How does one go about enduring this type of risk? How could you ever tolerate sky diving or safaris? It’s actually quite simple; one shifts their confidence from their own expertise to the guide’s expertise. This reliance on those who “know better” is not only premeditated but is innate within us all. When we instinctually know we are headed down a potentially dangerous path, we seek help and guidance from someone more experienced than us. Someone we can TRUST.
So… can this same truth apply to investors resourcing an advisor? Can the guided expand their tolerance for risk (volatility) based on their confidence/trust in their guide? Yes, I believe so. The advice-givers competency, expertise, and experience can (and should, to an appropriate degree) influence a client’s risk tolerance.
The Road to Freedom
Why does this specific timing of advice matter? Well, if we believe that risk and reward have a relationship, then incremental increases of one’s tolerance should, to some measure, incrementally impact their returns, which would mean this matters a lot.
Last week we talked about the power of compounding and the GINORMOUS impact a marginal increase in returns can have over long time periods. It is this compounding process that leads an investor to financial freedom.

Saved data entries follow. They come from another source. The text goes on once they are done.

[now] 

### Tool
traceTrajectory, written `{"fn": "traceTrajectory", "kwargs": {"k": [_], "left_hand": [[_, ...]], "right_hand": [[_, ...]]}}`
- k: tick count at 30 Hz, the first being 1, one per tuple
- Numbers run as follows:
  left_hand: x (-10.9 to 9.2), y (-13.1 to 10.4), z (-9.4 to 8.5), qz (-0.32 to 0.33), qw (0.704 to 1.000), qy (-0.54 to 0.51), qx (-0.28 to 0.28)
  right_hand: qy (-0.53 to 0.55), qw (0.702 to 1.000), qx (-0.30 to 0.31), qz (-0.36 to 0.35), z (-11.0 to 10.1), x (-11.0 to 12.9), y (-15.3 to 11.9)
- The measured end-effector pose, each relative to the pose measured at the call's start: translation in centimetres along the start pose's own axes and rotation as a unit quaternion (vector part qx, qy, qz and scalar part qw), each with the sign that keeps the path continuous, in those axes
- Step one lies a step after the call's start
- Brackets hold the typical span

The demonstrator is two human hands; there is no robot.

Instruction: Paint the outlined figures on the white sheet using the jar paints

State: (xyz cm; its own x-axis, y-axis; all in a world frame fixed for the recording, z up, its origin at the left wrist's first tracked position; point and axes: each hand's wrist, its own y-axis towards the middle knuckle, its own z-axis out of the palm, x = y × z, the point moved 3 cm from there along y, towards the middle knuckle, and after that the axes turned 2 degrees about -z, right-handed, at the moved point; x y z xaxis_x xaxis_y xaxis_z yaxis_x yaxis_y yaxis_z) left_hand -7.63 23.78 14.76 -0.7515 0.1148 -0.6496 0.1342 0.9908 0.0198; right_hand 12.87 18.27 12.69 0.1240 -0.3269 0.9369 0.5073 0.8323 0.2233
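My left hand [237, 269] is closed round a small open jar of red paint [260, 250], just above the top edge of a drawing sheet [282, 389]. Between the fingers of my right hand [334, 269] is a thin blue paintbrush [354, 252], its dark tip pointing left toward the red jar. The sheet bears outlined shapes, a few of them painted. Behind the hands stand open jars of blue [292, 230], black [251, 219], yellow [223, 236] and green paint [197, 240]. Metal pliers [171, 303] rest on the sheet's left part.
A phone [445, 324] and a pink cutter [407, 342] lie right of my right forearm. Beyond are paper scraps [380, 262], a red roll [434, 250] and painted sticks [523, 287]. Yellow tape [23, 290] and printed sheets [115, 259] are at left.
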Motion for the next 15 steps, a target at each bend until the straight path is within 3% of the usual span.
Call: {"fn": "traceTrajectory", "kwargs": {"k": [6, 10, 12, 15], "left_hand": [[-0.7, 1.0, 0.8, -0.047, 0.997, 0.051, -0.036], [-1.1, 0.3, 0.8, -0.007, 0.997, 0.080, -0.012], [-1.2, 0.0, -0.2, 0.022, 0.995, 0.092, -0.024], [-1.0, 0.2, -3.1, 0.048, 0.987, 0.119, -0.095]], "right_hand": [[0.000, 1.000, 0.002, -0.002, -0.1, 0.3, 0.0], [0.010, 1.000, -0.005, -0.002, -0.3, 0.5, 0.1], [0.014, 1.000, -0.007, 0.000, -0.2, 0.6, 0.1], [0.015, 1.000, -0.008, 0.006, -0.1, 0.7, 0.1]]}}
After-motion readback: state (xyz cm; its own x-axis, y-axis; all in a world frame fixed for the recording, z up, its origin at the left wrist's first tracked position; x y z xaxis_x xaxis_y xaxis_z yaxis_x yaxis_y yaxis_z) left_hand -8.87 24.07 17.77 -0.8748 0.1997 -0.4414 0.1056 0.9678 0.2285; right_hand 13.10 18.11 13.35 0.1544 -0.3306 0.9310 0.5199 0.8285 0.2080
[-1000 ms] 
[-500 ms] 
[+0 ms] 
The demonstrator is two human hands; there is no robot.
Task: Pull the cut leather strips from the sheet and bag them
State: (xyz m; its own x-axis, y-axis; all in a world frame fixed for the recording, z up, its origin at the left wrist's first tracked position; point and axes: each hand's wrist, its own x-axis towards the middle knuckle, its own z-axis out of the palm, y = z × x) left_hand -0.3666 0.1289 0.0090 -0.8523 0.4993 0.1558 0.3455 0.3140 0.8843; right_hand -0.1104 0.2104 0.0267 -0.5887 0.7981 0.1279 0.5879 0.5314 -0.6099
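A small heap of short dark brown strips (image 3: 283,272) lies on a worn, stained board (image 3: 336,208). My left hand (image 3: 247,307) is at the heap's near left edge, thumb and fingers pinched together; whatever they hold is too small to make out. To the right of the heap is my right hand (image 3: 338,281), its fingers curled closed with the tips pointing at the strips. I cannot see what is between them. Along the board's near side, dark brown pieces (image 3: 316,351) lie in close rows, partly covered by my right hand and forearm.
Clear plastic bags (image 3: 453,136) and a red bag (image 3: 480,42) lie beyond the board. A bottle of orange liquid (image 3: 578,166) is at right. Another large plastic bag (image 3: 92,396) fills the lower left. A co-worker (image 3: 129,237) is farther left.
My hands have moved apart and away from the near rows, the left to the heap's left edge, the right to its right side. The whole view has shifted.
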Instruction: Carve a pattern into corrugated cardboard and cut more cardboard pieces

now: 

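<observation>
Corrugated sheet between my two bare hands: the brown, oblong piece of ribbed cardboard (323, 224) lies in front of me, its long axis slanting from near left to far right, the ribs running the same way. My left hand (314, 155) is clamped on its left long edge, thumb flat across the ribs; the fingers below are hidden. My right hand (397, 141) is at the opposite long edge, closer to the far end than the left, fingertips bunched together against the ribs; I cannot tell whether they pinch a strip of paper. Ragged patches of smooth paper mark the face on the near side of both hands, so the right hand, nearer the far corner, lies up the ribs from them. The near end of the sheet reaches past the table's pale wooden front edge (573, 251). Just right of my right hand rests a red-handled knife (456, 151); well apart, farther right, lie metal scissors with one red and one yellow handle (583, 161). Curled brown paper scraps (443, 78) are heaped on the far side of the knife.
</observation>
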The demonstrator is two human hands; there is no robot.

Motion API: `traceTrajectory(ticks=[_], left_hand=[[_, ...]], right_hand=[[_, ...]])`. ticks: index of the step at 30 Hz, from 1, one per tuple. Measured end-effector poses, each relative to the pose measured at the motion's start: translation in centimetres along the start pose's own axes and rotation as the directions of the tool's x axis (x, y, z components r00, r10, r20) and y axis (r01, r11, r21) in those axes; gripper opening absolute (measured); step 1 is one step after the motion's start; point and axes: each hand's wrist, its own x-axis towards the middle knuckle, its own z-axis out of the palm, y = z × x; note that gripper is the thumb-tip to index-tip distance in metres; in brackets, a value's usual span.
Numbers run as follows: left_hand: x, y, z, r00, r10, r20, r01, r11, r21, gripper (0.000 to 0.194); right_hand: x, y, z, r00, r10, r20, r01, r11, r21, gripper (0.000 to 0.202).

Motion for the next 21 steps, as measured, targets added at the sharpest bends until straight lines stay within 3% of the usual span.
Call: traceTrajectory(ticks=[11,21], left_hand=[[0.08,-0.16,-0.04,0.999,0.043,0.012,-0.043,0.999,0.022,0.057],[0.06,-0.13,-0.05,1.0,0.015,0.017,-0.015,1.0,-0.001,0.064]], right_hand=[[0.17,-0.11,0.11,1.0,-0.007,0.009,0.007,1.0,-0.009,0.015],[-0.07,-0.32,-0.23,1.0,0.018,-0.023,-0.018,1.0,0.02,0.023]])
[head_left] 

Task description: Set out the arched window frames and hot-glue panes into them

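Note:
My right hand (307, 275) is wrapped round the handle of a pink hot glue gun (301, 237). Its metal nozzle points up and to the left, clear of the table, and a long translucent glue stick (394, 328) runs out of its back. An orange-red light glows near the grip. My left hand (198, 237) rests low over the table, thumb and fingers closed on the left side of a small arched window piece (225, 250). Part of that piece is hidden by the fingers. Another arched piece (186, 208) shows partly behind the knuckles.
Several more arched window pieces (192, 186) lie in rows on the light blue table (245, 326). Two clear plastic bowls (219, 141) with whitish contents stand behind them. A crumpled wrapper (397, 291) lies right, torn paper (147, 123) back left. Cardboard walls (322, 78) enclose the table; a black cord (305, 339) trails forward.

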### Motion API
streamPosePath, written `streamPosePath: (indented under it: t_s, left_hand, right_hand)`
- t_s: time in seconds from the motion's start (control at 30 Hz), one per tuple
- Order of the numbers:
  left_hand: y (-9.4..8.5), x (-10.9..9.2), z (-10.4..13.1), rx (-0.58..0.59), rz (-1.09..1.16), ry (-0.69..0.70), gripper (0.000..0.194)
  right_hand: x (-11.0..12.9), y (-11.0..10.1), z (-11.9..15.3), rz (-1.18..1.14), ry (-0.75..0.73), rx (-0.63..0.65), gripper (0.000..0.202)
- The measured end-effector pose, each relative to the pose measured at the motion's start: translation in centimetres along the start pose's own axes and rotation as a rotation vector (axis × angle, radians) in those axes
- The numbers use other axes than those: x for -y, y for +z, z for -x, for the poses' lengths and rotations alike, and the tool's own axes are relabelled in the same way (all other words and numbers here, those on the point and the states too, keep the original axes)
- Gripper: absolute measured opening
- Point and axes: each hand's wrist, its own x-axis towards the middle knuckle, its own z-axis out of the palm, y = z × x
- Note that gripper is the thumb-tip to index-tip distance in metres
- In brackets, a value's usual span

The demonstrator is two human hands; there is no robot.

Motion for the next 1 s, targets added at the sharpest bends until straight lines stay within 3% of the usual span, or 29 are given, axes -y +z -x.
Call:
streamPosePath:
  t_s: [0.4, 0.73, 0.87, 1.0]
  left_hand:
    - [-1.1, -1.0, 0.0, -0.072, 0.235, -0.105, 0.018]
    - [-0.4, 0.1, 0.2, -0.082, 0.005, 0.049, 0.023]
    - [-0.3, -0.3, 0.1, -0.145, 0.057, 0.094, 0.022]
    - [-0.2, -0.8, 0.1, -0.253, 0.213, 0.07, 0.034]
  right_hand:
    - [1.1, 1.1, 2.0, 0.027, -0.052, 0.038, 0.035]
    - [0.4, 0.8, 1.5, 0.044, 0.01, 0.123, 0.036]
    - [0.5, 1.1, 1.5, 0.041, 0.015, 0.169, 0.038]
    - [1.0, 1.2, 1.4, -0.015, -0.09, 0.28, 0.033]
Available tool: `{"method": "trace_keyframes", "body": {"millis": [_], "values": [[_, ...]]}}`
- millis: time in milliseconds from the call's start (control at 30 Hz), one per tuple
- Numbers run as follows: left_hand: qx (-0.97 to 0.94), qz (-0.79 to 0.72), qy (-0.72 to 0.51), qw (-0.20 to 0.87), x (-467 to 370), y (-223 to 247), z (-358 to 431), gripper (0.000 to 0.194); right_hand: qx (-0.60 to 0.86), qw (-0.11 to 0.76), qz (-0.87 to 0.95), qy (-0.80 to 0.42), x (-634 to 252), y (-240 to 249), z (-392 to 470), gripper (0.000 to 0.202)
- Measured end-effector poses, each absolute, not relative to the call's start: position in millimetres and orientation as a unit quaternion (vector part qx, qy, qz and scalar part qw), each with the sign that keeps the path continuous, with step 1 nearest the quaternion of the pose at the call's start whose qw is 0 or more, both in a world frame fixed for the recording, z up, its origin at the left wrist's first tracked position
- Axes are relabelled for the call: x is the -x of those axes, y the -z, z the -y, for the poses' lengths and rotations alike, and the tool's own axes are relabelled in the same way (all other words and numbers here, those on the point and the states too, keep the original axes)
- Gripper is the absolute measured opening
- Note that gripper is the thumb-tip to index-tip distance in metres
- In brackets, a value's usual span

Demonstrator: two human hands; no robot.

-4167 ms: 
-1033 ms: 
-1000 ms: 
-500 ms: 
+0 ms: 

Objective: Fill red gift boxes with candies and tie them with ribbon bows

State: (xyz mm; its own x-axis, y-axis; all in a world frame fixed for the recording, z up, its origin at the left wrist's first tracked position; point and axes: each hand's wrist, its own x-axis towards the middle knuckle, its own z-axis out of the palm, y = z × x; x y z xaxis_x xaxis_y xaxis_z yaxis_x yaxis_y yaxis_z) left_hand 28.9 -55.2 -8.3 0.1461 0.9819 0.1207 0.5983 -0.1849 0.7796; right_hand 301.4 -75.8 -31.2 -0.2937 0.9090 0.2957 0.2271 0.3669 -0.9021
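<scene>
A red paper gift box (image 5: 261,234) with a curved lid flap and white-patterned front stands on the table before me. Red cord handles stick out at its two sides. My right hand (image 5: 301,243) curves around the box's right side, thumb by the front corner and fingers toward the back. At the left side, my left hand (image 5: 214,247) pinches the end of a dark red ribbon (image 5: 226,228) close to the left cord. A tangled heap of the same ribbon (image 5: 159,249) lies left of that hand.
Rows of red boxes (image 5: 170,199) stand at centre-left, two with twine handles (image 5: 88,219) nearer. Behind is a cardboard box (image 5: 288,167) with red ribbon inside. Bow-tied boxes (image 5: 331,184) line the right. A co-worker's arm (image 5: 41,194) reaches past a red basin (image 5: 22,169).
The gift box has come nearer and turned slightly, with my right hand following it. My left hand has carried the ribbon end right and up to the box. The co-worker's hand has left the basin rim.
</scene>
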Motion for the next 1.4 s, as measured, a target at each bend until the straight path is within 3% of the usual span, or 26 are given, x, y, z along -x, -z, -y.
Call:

Now, if your rebuttal were that maximizing returns should not be the sole focus of a plan, I would agree with you 100%. BUT good stewardship and solid returns over a lifetime can produce incredible wealth. Wealth to support the things you love and care about – your family, the charities that are near and dear to you, freedom and flexibility with your time, and the list goes on.
Did we possibly stumble upon a key variable that most investors and advisors don’t consider? Is this presence of an advisor to help extend an investors tolerance the hidden gem of value? Perhaps.
One might reference studies like the Vanguard Advisor’s Alpha white paper, which credits a large portion of a financial advisor’s value to “Behavioral Coaching.” This being the idea that the advisor assists an investor in making good behavioral decisions. These “behaviors” are often those influenced by fear or greed, and the “coaching” is relative to guiding an investor on how to react. My hypothesis is centered on the proactive, getting the tolerance measurement right before creating the portfolio and the plan. This difference – proactive vs. reactive – makes these two concepts very different in both implementation and impact.
Leap of Faith
Where is this all coming from? Simply put, my hypothesis stems from my insatiable appetite to create a better client experience. My dream advisor/client relationship is one void of surprises and abundant clarity around what one should expect. I do not mean the surprises of the world – pandemics, terrorism, recessions – but rather the realities of how a plan and portfolio operate and reasonable expectations around how investments will behave.
My conclusion is that healthy dialogue between a client and advisor, accompanied by a methodical discovery process, is needed to determine risk tolerance levels accurately. A competent advisor, one worthy of being trusted, can and will influence a client’s willingness to endure but must do so with skill and only in the best interest of the investor. Trust and clarity between the advisor and client remains a foundational building block to creating significant wealth.
Not an advocation to throw caution to the wind, nor an encouragement to have blind faith, or even a refuting the tenants of diversification, but rather proof that your willingness to jump out of a plane or to photograph a Tiger in the wild, all depends on who you’ve anchored yourself to.
Have you and your financial guide discussed your risk tolerance lately?